Zulip Chat Archive

Stream: mathlib4

Topic: Why does `nlinarith` succeed?

Martin Dvořák (Aug 13 2023 at 19:39):

For reasons I don't understand, nlinarith succeeds here:

example {x : ℝ} : 2*x^2 - 6*x + 9 ≥ 0 := by
  nlinarith

However, it does not work here:

example {x : ℝ} : x^2 - 6*x + 9 ≥ 0 := by
  nlinarith

If I hint a proof, everything is all right again:

example {x : ℝ} : x^2 - 6*x + 9 ≥ 0 := by
  convert_to (x - 3) ^ 2 ≥ 0
  · ring
  nlinarith

In my attempt to narrow down where nlinarith clicks, I multiplied the original inequality by ten. This works:

example {x : ℝ} : 20*x^2 - 60*x + 90 ≥ 0 := by
  nlinarith

This does not:

example {x : ℝ} : 19*x^2 - 60*x + 90 ≥ 0 := by
  nlinarith

I made a few more attempts but I failed to learn to predict whether nlinarith succeeds.

I am not complaining about cases where nlinarith cannot close the goal automatically.
I am puzzled by what nlinarith does to succeed in cases 2*x^2 - 6*x + 9 ≥ 0 and similar.

Mario Carneiro (Aug 13 2023 at 20:06):

nlinarith is not complete for nonlinear arithmetic (I don't think it is decidable). The algorithm is described in the doc string:

The preprocessing is as follows:

• For every subterm a ^ 2 or a * a in a hypothesis or the goal,
  the assumption 0 ≤ a ^ 2 or 0 ≤ a * a is added to the context.
• For every pair of hypotheses a1 R1 b1, a2 R2 b2 in the context, R1, R2 ∈ {<, ≤, =},
  the assumption 0 R' (b1 - a1) * (b2 - a2) is added to the context (non-recursively),
  where R ∈ {<, ≤, =} is the appropriate comparison derived from R1, R2.
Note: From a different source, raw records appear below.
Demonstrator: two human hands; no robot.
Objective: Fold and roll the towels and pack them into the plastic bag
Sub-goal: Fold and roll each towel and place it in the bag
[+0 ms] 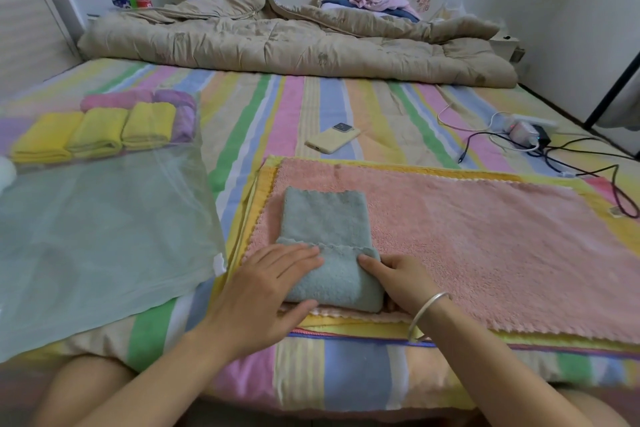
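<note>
Teal towel (325, 218) x1 — L hand (263, 288), R hand (401, 282)

Right of the plastic bag (104, 236), folded towel (325, 218) lies on spread towel (485, 236).

Both bare forearms are reaching forward and converging. The left grip (273, 284) is lying flat, palm down, fingers straight and close together, thumb spread toward the body. The right grip (401, 281) is curling its fingers inward, pinching the right end of the towel (329, 218).
</note>
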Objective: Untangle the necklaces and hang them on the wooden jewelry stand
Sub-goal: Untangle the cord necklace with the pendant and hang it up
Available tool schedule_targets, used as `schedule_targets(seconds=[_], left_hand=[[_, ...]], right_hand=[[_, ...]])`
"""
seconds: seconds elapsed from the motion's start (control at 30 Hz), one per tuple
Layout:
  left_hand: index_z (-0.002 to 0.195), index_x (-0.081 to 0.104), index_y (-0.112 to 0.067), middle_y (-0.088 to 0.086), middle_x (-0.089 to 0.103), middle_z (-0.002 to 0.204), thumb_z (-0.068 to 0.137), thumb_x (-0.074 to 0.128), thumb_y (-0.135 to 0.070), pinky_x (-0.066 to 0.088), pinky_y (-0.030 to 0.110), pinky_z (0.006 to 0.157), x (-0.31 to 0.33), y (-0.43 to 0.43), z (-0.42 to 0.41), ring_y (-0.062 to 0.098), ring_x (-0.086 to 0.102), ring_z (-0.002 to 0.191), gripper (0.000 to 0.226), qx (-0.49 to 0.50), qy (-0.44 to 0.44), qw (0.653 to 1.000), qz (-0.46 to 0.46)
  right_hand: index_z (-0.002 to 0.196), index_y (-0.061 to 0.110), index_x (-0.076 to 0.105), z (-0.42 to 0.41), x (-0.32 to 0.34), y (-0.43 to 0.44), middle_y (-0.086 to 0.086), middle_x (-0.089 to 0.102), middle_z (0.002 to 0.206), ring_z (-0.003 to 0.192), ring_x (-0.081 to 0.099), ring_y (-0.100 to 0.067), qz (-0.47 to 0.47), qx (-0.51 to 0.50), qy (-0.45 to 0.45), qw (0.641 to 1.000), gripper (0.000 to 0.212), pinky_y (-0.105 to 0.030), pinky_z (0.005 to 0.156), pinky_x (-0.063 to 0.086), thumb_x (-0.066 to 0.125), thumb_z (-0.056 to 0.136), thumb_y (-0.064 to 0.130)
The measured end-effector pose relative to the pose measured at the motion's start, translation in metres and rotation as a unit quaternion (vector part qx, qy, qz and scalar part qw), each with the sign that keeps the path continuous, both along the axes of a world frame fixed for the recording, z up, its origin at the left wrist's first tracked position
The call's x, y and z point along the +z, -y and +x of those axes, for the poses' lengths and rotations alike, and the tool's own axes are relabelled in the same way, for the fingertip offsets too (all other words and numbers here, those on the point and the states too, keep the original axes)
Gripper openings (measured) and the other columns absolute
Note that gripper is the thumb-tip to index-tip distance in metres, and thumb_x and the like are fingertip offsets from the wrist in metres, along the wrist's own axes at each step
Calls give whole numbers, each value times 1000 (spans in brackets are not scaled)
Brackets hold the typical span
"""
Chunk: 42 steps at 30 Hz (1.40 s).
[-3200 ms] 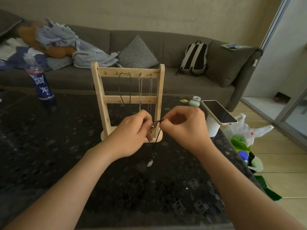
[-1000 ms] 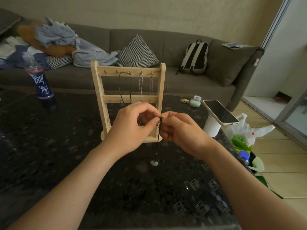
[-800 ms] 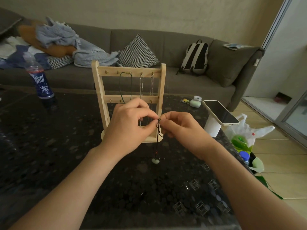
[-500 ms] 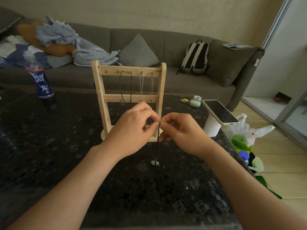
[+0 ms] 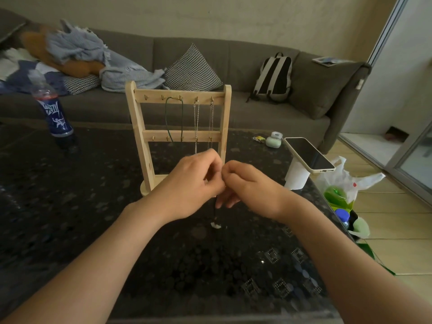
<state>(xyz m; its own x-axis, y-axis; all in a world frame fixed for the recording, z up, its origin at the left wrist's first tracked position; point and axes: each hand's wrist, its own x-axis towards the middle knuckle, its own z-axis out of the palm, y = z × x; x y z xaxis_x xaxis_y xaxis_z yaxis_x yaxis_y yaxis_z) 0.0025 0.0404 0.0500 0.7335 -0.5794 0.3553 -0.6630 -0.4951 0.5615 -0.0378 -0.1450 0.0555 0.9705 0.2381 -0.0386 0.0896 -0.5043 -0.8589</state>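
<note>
Wooden jewelry stand (image 5: 178, 136) upright on the dark counter (image 5: 70, 218), at 12 o'clock from my hands. Its top rail already carries three pieces: a green cord necklace (image 5: 174, 118) and two thin silver chains (image 5: 196, 122), hung side by side and apart from one another.

Left hand (image 5: 191, 185) and right hand (image 5: 247, 185) meet knuckle to knuckle just in front of the stand's base. Both grips pinched on the black cord necklace (image 5: 215, 208); the pinch points themselves are hidden between the fingers.

Change over the last few seconds: hands had been apart with the cord stretched between them; now they are closed together and a little higher. The cord hangs straight down at 6 o'clock in what looks like one line.

Pale pendant (image 5: 215, 225) at the cord's bottom end, at or just above the counter; cannot tell which.

Judgement: the knot looks worked out, or nearly so. Next is opening the loop and lifting it to a free hook at 11 o'clock on the top rail. Risk: brushing the hung chains on the way up.
</note>
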Motion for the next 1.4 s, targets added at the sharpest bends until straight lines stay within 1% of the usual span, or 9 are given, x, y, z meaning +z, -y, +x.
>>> schedule_targets(seconds=[0.17,0.3,0.47,0.63,0.87,1.07,1.17,1.3,1.4], left_hand=[[103,71,-27,-12,74,92,97,73,-17,64,26,82,-2,-1,3,3,73,87,12,37,-53,993,-103],[113,79,-27,-15,78,96,100,72,-20,65,31,87,-4,0,3,0,75,90,17,49,-68,991,-104],[105,79,-27,-12,79,90,101,71,-25,64,37,92,-1,-1,2,3,76,89,10,52,-122,985,-107],[114,78,-17,6,81,104,104,66,-23,59,51,102,5,-7,2,22,79,101,17,25,-360,914,-184],[119,77,-5,21,78,113,104,65,-20,58,53,103,5,-7,9,29,78,103,24,24,-462,860,-216],[95,80,-8,7,78,88,101,66,-19,58,52,104,4,-7,7,20,76,90,19,39,-416,898,-141],[98,82,-10,4,77,84,98,68,-23,57,52,104,5,-7,6,17,74,92,18,57,-384,917,-95],[100,81,-15,1,76,82,98,66,-28,57,51,103,5,-6,6,17,74,93,20,79,-394,913,-72],[93,74,-14,-1,72,79,103,58,-27,54,52,105,5,-3,6,18,75,91,23,106,-426,889,-128]], right_hand=[[107,13,66,3,-5,4,-4,75,98,86,79,-17,-3,-45,63,997,17,-39,82,64,49,111,15],[108,14,68,4,-8,6,-5,79,97,90,79,-17,14,-71,83,994,14,-44,86,66,55,110,18],[112,7,62,2,-6,6,-12,80,96,86,81,-24,60,-63,55,995,12,-46,82,67,53,111,14],[114,3,58,-1,-4,8,-15,80,94,88,80,-31,75,-36,73,994,12,-48,82,66,51,112,13],[114,7,59,1,-6,9,-17,78,98,91,79,-31,84,-44,82,992,11,-51,84,66,51,111,15],[110,16,59,0,-7,10,-9,76,95,78,78,-22,-11,-3,116,993,6,-39,76,64,53,111,16],[108,23,60,0,-10,9,0,72,93,74,74,-15,-90,5,147,985,9,-31,75,61,55,109,15],[107,26,58,0,-12,6,5,69,88,73,73,-11,-116,15,157,981,11,-27,72,58,55,109,15],[107,23,57,0,-11,4,0,73,85,76,74,-12,-103,24,147,983,9,-29,76,59,51,111,17]])
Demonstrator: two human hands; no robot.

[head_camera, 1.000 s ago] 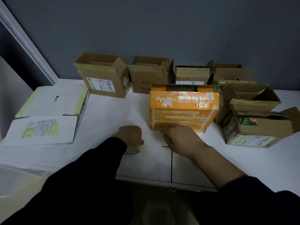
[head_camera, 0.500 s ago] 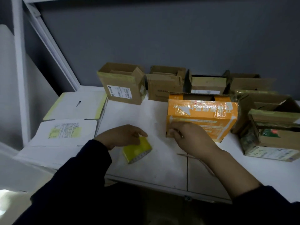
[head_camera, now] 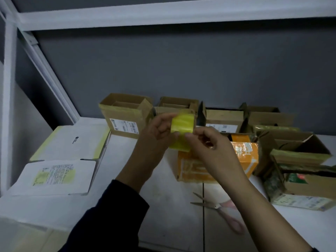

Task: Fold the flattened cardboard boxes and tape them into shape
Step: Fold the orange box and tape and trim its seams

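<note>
Now tape roll [head_camera: 182,130] up at frame centre, well off tabletop; half a second ago it sat low by table. Yellow roll gripped by left hand [head_camera: 156,131], fingers curled round its left side. Meanwhile right hand [head_camera: 209,148] has left orange box [head_camera: 245,155], fingertips pinching at roll's near face. Box stands on white table [head_camera: 163,197] below hands. Pink-handled scissors [head_camera: 218,208] lower right, blades apart. Lower left, flattened white boxes [head_camera: 60,171]; folded brown boxes [head_camera: 125,117] line grey wall [head_camera: 181,70].
</note>
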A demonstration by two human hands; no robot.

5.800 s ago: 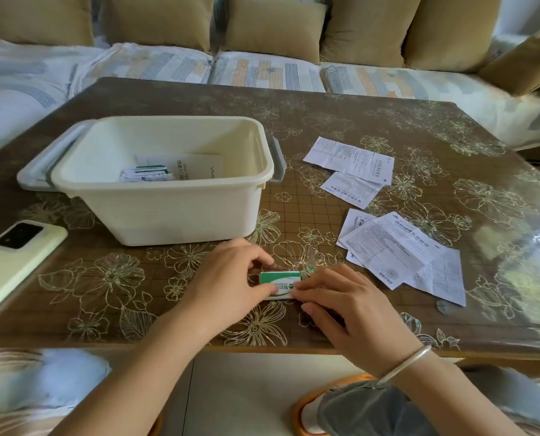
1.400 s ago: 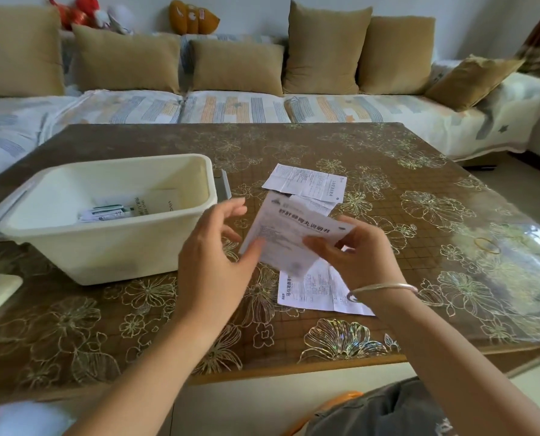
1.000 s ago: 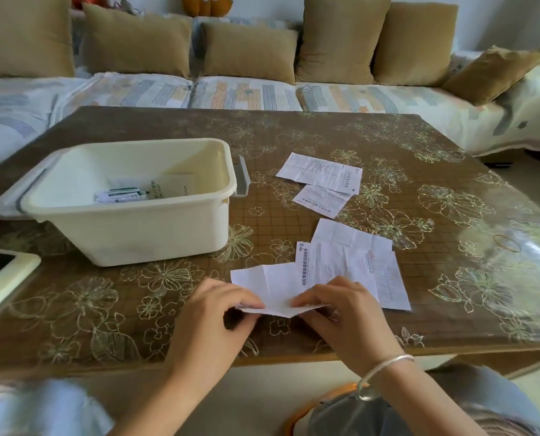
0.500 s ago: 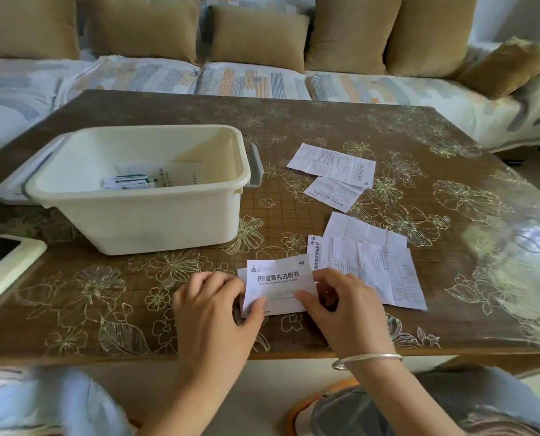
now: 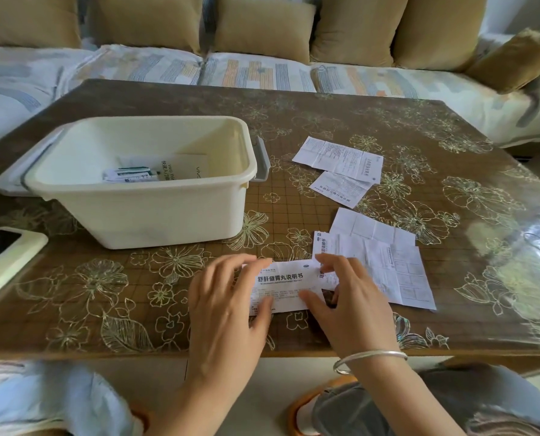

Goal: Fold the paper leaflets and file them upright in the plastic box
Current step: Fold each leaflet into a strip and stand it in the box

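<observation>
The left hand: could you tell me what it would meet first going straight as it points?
Likely the plastic box, its near wall by the right corner, beyond the leaflet under the left hand; depth unclear.

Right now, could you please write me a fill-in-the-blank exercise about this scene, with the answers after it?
1. The left hand and the right hand both touch one leaflet lying on the ____.
2. The bracelet is on the ____ wrist.
3. The phone lies to the ____ of the box.
Missing words: table; right; left.
</observation>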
Mario Carneiro (Aug 13 2023 at 20:10):

But every subterm means every subterm, not just x^2 ≥ 0 but also (x^2)^2 ≥ 0 and (2*x^2 - 6*x + 9)^2 ≥ 0, as well as x^2 * (2*x^2 - 6*x + 9) ≤ 0 because we are assuming by contradiction that 2*x^2 - 6*x + 9 < 0. It turns out that linarith was able to find a very clever contradiction from these facts:

The expression
      81 * -1 +
      18 * (2 * x ^ 2 - 6 * x + 9) +
      4 * -(-x ^ 2 * -x ^ 2) +
      4 * -(-x ^ 2 * (2 * x ^ 2 - 6 * x + 9)) +
      -((2 * x ^ 2 - 6 * x + 9) * (2 * x ^ 2 - 6 * x + 9))
should be both 0 and negative

Martin Dvořák (Aug 13 2023 at 20:57):

How do you generate the explanation?

Mario Carneiro (Aug 13 2023 at 21:14):

set_option trace.linarith true

Kevin Buzzard (Aug 13 2023 at 22:30):

Note that this option is explicitly mentioned in the docstring.

Last updated: Dec 20 2023 at 11:08 UTC